◆ Assignment ◆
Could you repeat every line below exactly, skipping the images?

◆ ◆ ◆

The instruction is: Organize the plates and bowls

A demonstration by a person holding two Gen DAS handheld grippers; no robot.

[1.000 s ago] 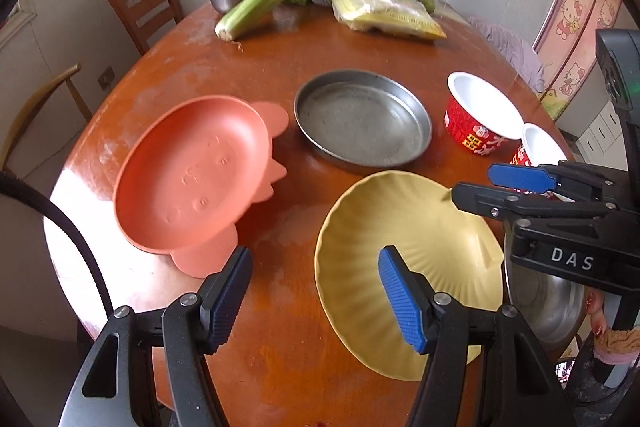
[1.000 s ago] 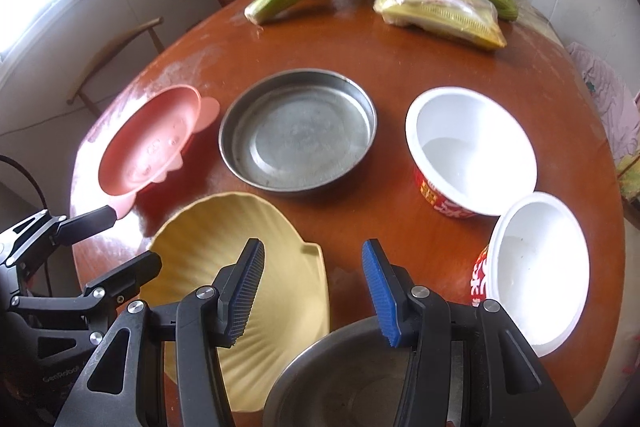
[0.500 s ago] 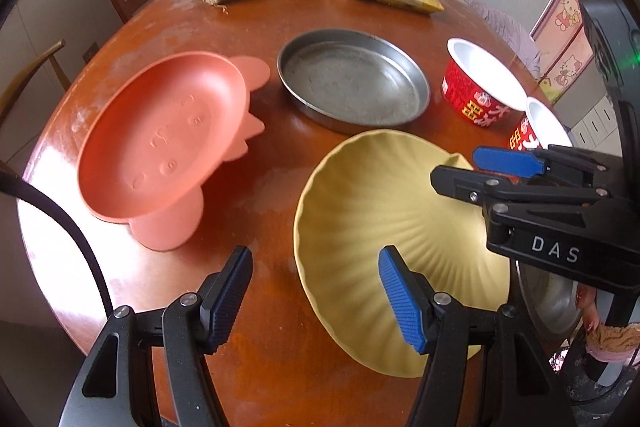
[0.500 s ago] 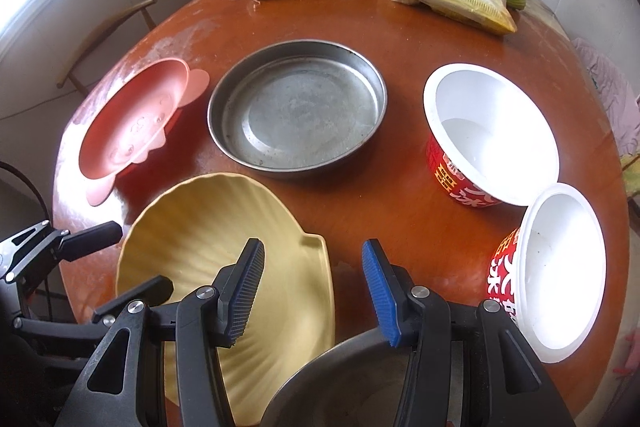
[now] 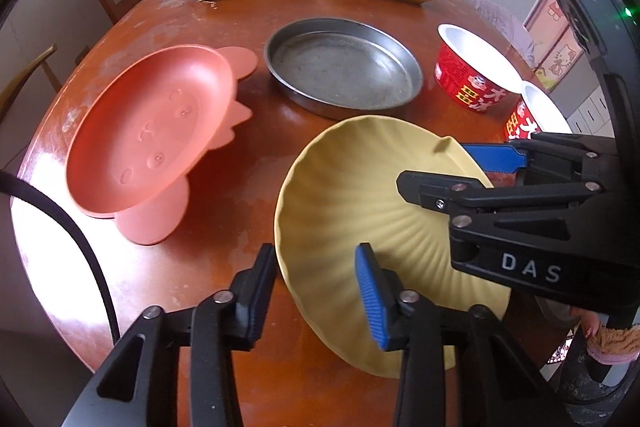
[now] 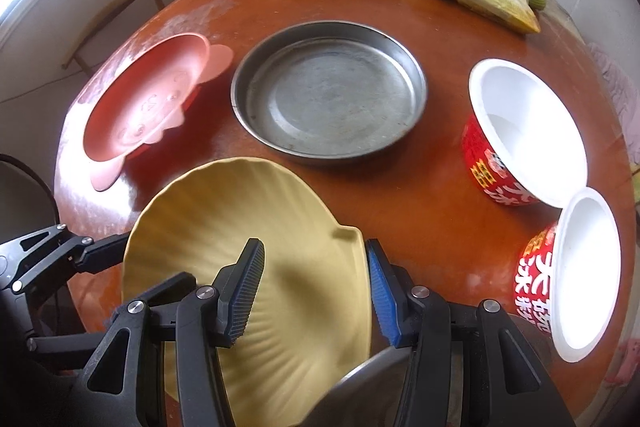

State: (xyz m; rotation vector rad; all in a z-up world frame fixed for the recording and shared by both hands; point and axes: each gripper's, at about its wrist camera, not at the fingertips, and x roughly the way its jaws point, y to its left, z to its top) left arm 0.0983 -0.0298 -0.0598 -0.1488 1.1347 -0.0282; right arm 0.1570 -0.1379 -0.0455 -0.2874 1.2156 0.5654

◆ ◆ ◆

◆ Solved exercise ◆
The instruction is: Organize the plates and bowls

A demonstration by a person holding two Gen DAS handheld grippers; no robot.

[1.000 s ago] 
[1.000 s ago] 
[0.500 s ago] 
[0.500 s ago] 
[now] 
[now] 

State: (xyz m; rotation vector rad; all in a z-up world frame fixed for the recording and shared by both hands; point and axes: each gripper's, at about its wrist camera, not at the fingertips, and x roughly the way its jaws point, y to its left, z to its top) left arm 0.0983 -0.0298 -0.0598 -0.1488 1.1347 -0.0282; right arm 0.1570 -0.1379 -0.0455 -0.2874 1.2156 0.5654

This is the complete output.